EXERCISE DESCRIPTION: For the data below, restate word for word only the lines from the line containing "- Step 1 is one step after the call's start" through the line containing "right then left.", both ends included.

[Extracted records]
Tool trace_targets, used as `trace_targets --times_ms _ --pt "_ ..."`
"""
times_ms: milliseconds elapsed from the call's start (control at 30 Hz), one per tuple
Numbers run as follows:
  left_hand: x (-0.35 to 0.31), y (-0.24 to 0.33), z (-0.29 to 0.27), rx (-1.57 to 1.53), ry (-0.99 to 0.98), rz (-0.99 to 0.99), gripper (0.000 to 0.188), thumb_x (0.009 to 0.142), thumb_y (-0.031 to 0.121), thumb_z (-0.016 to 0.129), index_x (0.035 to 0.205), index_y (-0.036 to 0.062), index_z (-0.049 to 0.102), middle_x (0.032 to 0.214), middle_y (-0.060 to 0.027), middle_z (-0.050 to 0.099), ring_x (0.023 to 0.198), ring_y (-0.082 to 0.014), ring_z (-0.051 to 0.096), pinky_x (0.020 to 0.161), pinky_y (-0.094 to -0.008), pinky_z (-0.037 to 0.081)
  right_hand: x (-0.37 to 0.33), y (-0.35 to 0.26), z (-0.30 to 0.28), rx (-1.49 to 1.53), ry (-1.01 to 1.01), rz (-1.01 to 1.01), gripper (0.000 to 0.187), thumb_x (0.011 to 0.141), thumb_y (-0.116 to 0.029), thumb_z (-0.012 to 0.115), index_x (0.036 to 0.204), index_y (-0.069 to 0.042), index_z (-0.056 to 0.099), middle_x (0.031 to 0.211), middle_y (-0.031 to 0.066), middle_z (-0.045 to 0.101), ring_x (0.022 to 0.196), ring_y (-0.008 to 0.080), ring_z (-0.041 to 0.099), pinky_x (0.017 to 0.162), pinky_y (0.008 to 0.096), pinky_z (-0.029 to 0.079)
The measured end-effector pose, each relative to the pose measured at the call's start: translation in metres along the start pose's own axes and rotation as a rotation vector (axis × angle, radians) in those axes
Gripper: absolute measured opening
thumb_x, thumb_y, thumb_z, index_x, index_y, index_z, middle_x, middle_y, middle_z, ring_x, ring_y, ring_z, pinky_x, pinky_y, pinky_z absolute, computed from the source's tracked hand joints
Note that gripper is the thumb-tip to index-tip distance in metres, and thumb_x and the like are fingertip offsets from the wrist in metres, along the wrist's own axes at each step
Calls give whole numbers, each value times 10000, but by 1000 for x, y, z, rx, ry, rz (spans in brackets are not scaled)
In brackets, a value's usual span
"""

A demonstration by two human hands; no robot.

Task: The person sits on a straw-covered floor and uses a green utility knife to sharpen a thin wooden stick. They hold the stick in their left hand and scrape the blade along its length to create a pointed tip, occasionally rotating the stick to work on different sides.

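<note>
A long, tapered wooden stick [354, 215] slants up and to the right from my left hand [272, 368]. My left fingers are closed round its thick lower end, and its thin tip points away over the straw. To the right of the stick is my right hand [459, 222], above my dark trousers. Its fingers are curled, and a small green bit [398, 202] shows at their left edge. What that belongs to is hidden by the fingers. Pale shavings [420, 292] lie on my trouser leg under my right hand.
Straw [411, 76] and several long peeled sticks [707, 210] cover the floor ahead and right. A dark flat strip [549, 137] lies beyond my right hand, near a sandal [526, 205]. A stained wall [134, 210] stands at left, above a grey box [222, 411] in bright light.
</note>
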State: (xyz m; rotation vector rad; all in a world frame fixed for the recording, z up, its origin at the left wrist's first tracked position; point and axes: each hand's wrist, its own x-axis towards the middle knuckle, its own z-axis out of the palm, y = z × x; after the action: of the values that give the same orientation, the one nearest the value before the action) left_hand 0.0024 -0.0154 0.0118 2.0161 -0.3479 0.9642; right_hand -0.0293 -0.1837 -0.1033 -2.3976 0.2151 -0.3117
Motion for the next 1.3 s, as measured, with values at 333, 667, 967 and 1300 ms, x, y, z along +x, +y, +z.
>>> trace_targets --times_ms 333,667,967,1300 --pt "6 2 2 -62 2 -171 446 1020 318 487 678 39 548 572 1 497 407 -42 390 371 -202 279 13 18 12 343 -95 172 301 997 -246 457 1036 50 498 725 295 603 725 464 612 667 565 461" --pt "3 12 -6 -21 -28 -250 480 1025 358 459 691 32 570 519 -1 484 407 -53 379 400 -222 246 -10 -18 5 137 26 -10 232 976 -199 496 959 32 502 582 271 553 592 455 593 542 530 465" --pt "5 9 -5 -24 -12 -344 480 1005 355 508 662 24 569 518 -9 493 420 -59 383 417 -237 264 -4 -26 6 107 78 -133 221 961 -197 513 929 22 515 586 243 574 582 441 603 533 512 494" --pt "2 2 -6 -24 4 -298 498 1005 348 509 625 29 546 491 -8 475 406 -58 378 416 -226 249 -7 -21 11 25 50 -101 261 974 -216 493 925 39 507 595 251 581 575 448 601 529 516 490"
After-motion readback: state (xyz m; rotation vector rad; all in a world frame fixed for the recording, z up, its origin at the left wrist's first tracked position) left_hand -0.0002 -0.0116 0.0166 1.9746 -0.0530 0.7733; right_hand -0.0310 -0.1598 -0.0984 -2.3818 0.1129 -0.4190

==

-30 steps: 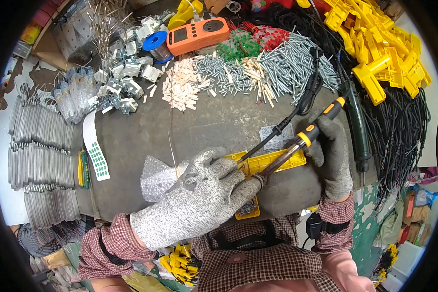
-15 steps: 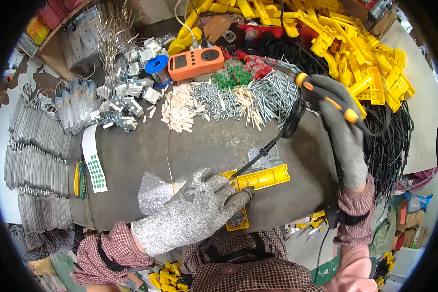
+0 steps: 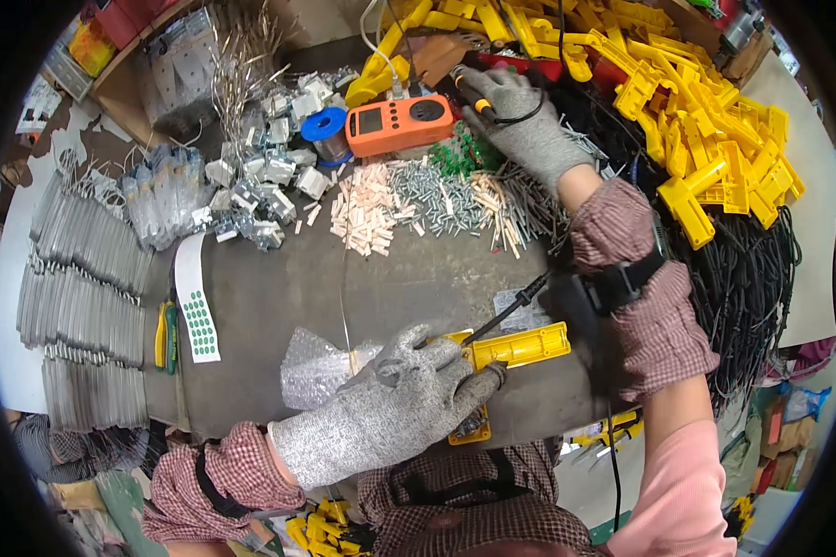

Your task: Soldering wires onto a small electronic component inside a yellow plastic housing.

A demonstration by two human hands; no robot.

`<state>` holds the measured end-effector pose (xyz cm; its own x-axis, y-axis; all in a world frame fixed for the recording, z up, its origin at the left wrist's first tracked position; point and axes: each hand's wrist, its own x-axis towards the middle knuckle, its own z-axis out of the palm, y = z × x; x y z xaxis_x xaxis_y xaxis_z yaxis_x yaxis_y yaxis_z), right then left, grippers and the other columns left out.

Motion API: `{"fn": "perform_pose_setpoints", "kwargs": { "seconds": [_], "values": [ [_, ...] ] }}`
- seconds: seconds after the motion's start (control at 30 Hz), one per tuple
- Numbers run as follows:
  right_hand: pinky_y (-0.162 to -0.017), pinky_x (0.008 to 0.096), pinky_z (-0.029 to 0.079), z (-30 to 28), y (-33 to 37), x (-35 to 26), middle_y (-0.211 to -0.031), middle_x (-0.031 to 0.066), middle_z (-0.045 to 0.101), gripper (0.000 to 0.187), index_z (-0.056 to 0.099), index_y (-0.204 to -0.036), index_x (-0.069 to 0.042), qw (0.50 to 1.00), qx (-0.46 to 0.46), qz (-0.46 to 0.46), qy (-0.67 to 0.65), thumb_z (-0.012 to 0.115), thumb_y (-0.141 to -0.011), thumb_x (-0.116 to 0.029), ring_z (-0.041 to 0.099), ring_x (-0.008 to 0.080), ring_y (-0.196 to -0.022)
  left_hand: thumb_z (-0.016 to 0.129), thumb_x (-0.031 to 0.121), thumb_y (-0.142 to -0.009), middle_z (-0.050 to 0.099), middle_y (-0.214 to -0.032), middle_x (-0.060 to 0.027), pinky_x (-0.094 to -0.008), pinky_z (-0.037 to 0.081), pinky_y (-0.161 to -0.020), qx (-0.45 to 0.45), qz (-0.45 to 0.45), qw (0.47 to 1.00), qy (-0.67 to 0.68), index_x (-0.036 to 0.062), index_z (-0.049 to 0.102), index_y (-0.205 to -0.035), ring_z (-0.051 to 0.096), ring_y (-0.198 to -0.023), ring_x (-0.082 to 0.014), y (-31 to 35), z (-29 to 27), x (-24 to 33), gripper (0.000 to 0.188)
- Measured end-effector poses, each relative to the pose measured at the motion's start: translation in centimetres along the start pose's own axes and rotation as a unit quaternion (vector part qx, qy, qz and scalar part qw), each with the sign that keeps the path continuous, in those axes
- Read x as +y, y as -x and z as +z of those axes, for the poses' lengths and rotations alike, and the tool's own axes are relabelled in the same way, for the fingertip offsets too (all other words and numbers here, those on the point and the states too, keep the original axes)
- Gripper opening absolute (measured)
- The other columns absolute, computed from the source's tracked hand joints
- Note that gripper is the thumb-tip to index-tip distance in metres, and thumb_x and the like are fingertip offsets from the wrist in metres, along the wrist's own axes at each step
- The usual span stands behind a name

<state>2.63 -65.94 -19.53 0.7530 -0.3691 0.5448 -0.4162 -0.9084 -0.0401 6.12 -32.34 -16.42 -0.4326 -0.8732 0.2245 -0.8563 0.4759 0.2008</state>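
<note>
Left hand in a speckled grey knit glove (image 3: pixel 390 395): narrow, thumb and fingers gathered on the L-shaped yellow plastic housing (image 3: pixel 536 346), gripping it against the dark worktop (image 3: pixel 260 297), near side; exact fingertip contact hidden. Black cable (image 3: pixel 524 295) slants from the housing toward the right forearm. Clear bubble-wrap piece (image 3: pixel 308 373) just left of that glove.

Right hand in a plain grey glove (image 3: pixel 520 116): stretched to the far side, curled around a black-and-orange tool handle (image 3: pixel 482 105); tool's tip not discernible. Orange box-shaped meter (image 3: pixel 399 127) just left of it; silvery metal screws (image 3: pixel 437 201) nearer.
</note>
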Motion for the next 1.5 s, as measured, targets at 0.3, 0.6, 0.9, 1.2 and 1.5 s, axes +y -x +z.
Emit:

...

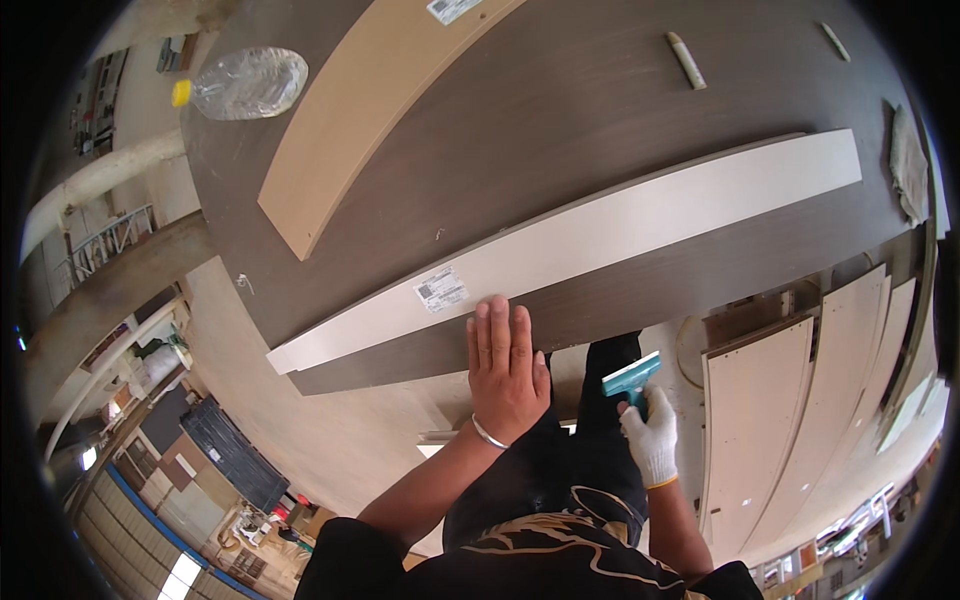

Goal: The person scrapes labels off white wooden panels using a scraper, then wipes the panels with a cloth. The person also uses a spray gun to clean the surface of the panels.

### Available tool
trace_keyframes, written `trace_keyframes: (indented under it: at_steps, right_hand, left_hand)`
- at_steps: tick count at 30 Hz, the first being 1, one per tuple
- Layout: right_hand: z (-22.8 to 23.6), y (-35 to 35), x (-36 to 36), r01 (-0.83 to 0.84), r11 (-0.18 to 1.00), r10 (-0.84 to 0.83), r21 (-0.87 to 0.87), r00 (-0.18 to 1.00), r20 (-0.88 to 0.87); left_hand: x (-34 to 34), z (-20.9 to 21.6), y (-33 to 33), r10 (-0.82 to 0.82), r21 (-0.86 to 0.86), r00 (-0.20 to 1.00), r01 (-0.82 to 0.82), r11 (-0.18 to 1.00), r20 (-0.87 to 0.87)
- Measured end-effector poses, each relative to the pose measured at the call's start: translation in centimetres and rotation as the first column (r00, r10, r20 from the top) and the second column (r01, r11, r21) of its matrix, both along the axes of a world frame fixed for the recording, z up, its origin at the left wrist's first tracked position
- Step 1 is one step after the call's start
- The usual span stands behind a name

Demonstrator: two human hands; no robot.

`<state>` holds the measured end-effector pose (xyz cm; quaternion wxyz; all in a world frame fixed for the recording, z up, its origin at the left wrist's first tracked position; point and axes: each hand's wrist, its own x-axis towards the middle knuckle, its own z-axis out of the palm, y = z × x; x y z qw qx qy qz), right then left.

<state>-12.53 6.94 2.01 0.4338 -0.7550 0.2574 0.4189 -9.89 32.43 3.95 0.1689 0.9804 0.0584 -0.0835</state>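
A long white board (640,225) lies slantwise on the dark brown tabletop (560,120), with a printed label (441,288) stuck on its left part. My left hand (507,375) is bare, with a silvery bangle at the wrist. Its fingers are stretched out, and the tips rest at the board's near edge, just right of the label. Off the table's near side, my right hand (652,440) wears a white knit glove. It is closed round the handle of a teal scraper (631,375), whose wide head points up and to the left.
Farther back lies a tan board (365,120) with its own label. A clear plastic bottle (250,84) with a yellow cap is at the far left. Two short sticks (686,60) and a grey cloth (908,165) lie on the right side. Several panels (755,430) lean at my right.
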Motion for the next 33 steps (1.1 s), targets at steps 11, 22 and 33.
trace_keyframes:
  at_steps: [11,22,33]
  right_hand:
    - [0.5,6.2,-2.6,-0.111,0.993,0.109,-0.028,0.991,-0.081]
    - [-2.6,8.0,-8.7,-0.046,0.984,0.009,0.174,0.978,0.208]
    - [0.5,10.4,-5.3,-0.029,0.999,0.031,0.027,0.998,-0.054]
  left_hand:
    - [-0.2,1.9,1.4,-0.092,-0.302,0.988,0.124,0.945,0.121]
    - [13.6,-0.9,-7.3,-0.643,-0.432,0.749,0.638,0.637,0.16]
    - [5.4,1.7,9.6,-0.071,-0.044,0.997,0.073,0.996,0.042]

RESPONSE TO THE EXERCISE:
- Step 1 is one step after the call's start
- The usual span stands behind a name

Demonstrator: two human hands; no robot.

`<state>` holds the measured end-effector pose (xyz cm; quaternion wxyz; all in a world frame fixed for the recording, z up, its origin at the left wrist's first tracked position; point and axes: each hand's wrist, its own x-axis towards the middle knuckle, its own z-axis out of the palm, y = z × x; x y z qw qx qy qz), right then left.

No further work is required for this exercise.